Data records:

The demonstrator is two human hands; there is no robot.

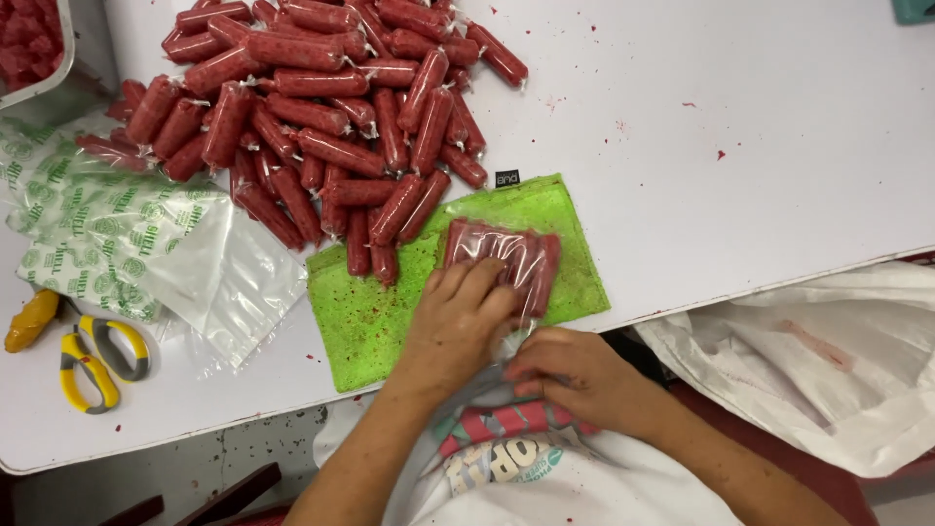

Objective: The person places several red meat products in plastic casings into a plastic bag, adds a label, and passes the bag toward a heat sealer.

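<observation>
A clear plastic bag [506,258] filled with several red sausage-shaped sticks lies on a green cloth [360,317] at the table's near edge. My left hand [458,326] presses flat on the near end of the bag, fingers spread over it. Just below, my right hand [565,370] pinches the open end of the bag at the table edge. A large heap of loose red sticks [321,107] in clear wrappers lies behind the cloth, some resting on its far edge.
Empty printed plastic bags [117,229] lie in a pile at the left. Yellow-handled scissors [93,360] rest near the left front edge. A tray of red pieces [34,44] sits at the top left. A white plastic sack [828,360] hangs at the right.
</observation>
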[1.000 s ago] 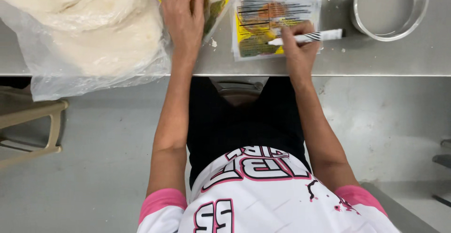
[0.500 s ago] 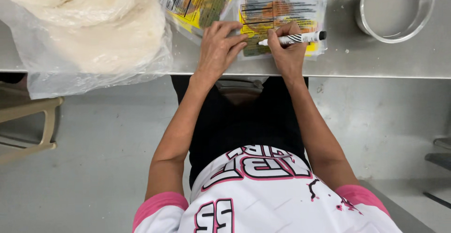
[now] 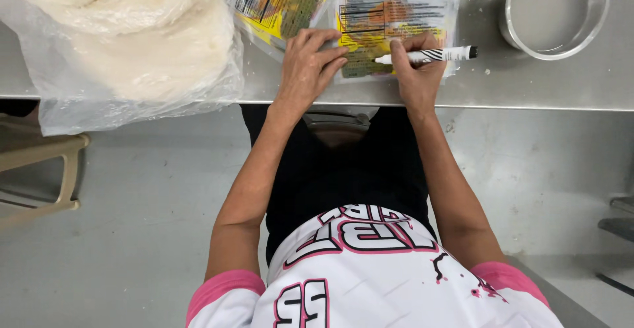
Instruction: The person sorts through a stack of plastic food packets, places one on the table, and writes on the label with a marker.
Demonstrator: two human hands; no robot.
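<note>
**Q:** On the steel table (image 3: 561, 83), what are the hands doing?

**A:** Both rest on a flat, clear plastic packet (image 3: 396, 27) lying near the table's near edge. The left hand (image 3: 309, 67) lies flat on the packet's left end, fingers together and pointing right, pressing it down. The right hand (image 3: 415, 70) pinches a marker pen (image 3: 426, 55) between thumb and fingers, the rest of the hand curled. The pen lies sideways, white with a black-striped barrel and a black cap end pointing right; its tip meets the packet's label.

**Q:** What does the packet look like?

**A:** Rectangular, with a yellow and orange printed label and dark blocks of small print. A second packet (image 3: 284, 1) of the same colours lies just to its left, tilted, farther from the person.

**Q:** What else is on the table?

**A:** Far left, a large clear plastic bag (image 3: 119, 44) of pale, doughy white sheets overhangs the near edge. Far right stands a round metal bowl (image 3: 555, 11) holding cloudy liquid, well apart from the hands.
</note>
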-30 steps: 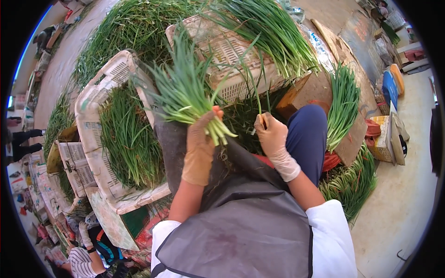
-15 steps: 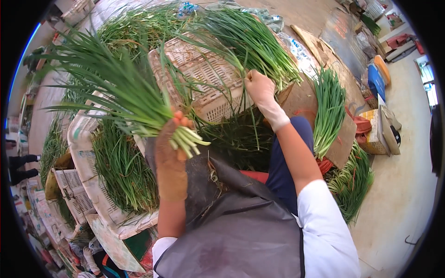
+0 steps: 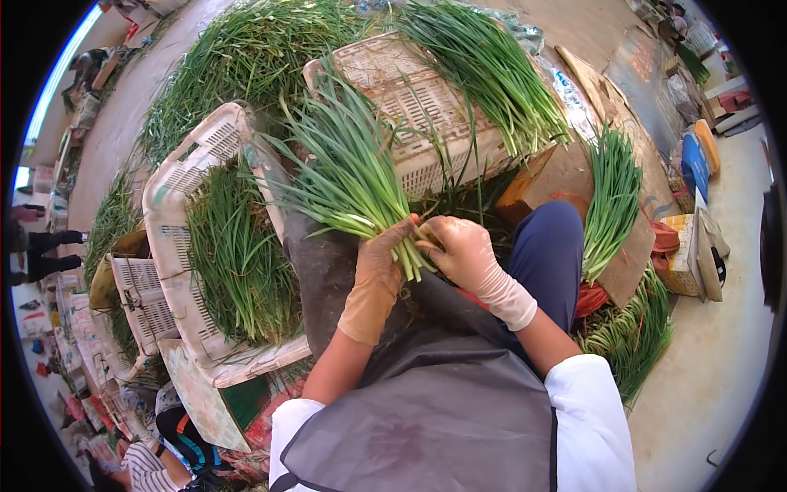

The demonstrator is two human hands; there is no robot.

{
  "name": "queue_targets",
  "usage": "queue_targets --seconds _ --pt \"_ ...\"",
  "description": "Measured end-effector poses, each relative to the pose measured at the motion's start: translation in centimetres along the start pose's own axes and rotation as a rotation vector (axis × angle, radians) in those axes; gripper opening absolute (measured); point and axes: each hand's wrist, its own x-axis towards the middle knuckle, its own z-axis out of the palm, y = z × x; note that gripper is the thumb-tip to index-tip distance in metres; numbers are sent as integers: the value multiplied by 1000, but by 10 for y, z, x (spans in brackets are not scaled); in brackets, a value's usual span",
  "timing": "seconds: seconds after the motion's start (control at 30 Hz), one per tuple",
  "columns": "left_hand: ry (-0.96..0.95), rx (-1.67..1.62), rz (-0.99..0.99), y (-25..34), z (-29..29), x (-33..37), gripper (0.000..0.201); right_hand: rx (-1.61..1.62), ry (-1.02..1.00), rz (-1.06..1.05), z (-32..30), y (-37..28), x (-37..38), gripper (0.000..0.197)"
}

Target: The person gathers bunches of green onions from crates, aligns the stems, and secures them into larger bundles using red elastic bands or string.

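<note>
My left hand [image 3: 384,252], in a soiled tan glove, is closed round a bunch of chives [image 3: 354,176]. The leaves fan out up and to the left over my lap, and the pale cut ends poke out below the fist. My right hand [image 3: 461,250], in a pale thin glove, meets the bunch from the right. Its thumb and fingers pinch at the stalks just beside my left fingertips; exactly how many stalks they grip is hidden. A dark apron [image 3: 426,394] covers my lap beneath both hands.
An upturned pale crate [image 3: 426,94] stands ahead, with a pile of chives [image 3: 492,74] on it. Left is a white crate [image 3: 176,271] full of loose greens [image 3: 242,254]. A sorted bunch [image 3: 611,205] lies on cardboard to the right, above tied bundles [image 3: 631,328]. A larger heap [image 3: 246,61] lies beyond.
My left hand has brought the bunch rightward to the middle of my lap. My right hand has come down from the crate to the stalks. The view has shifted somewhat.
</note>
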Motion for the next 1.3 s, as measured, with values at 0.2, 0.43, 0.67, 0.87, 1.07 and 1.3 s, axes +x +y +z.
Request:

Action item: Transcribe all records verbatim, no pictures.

Response:
The demonstrator is two human hands; there is no robot.


Objective: The person places several red meat products in plastic casings into a plastic bag, adds a label, and passes the bag toward a heat sealer.

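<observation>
A clear plastic bag [506,258] filled with several red sausage-shaped sticks lies on a green cloth [360,317] at the table's near edge. My left hand [458,326] presses flat on the near end of the bag, fingers spread over it. Just below, my right hand [565,370] pinches the open end of the bag at the table edge. A large heap of loose red sticks [321,107] in clear wrappers lies behind the cloth, some resting on its far edge.
Empty printed plastic bags [117,229] lie in a pile at the left. Yellow-handled scissors [93,360] rest near the left front edge. A tray of red pieces [34,44] sits at the top left. A white plastic sack [828,360] hangs at the right.
</observation>
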[1.000 s ago] 
[0.500 s ago] 
[now] 
Instruction: The person sorts through a stack of plastic food packets, places one on the table, and writes on the label with a marker.
Demonstrator: two human hands; no robot.
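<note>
**Q:** On the steel table (image 3: 561, 83), what are the hands doing?

**A:** Both rest on a flat, clear plastic packet (image 3: 396, 27) lying near the table's near edge. The left hand (image 3: 309, 67) lies flat on the packet's left end, fingers together and pointing right, pressing it down. The right hand (image 3: 415, 70) pinches a marker pen (image 3: 426, 55) between thumb and fingers, the rest of the hand curled. The pen lies sideways, white with a black-striped barrel and a black cap end pointing right; its tip meets the packet's label.

**Q:** What does the packet look like?

**A:** Rectangular, with a yellow and orange printed label and dark blocks of small print. A second packet (image 3: 284, 1) of the same colours lies just to its left, tilted, farther from the person.

**Q:** What else is on the table?

**A:** Far left, a large clear plastic bag (image 3: 119, 44) of pale, doughy white sheets overhangs the near edge. Far right stands a round metal bowl (image 3: 555, 11) holding cloudy liquid, well apart from the hands.
</note>
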-30 steps: 
-15 steps: 
+0 steps: 

The demonstrator is two human hands; there is no robot.

{
  "name": "queue_targets",
  "usage": "queue_targets --seconds _ --pt \"_ ...\"",
  "description": "Measured end-effector poses, each relative to the pose measured at the motion's start: translation in centimetres along the start pose's own axes and rotation as a rotation vector (axis × angle, radians) in those axes; gripper opening absolute (measured); point and axes: each hand's wrist, its own x-axis towards the middle knuckle, its own z-axis out of the palm, y = z × x; note that gripper is the thumb-tip to index-tip distance in metres; numbers are sent as integers: the value multiplied by 1000, but by 10 for y, z, x (spans in brackets are not scaled); in brackets, a value's usual span",
  "timing": "seconds: seconds after the motion's start (control at 30 Hz), one per tuple",
  "columns": "left_hand: ry (-0.96..0.95), rx (-1.67..1.62), rz (-0.99..0.99), y (-25..34), z (-29..29), x (-33..37), gripper (0.000..0.201); right_hand: rx (-1.61..1.62), ry (-1.02..1.00), rz (-1.06..1.05), z (-32..30), y (-37..28), x (-37..38), gripper (0.000..0.197)"
}

Target: The person gathers bunches of green onions from crates, aligns the stems, and secures them into larger bundles using red elastic bands or string.

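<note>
My left hand [image 3: 384,252], in a soiled tan glove, is closed round a bunch of chives [image 3: 354,176]. The leaves fan out up and to the left over my lap, and the pale cut ends poke out below the fist. My right hand [image 3: 461,250], in a pale thin glove, meets the bunch from the right. Its thumb and fingers pinch at the stalks just beside my left fingertips; exactly how many stalks they grip is hidden. A dark apron [image 3: 426,394] covers my lap beneath both hands.
An upturned pale crate [image 3: 426,94] stands ahead, with a pile of chives [image 3: 492,74] on it. Left is a white crate [image 3: 176,271] full of loose greens [image 3: 242,254]. A sorted bunch [image 3: 611,205] lies on cardboard to the right, above tied bundles [image 3: 631,328]. A larger heap [image 3: 246,61] lies beyond.
My left hand has brought the bunch rightward to the middle of my lap. My right hand has come down from the crate to the stalks. The view has shifted somewhat.
</note>
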Motion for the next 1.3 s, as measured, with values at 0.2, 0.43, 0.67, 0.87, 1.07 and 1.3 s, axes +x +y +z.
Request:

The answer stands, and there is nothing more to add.